Mijn liefde is zoo sterk en groot,
Voor hem ga ik toch door den dood.
| |
| |
Ik vraag geen roem, geen rijkdom voor mijn jongen,
Maar eisch voor hem slechts 't leven van een mensch.
Hem droeg ik in mijn ziel, mijn hart, mijn geest,
En minde in hem zijn vader 't allermeest,
Die mij nu geeft, de kracht tot stil te lijden.

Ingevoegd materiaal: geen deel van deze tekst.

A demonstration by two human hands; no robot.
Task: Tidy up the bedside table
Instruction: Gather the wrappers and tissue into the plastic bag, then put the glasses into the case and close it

Ik ben zijn Mater dolorosa,
Die volgt Zijns Vaders diepe sporen
Van wijsheid, liefde en gerechtigheid.
Ik ben een vrouw, als Zij in allen,
En draag als Zij het Moederschap
Ik dien het Leven, voer het door den Dood,
Doch wil van mijn kind, een Man, zoo groot,
Dat hij volgt het lichtend spoor naar 't Kruis,
Dat hem brengen zal in zijn heilig Huis
| |
| |
| |
Voor mijn dochtertje
‘O Moeder, geef mij toch de Zon,’
't Licht van een heilige Madelon,
Die de ziel en het leed van een man begrijpt,
En met hem tot de Hoogste Eenheid rijpt.
Als een ademtocht zoo rein en zacht,
Werd jij, mijn meisje, mij gebracht.
Zoo zag ik mijn droomenmeisje weer,
Dat sprak mij toe, oneindig teer.
Ik kende den weedom van je nachten,
Je vragen, zuchten, je bange klachten.
Eens zal je begrijpen je lichtende droomen,
Dan is in je leven, God Zèlf gekomen.
Daar was mijn droomenmeisje rein,
Daar was ze weer 't speelgenootje: Madelein.
Zij was het, die me steeds bewaarde,
Voor de lokkende stem, de Roep der Aarde.
En later bij je wiegje, mijn schat,
Daar stond ze weer en kruiste mijn pad,
‘O Moeder, geef mij toch de Zon,’
't Licht uit 'n rijke, reine bron.
Dat is het gebed van zoo menigen man,
Die 't Heilige op aarde niet vinden kan,
| |
| |
Als jij zoo vroom in de kerk zit,
En stillekens je rozenkrans bidt,
Voel jij dan die koelte over je heen?
Klein meisje, liet Vader je dan zoo alleen?
Als jij zoo zoet in de kerk zit,
En stillekens je rozenkrans bidt,
Voel jij dan den sluier van Madelein?
Hoor jij dan mijn smeeking: ‘Blijf rein, o rein,’
Als jij zoo stil in de kerk zit,
En zoetekens je rozenkrans bidt,
Kus jij dan 't kruis, mijn kleine schat,
En ga dan dapper 't lichtende pad
Wees jij dan als zij zoo vroom en zoo trouw,
Volg jij dan haar spoor als moeder, als vrouw.
Eens zal je begrijpen je lichtende droomen,
Dan is in je leven God Zèlf gekomen.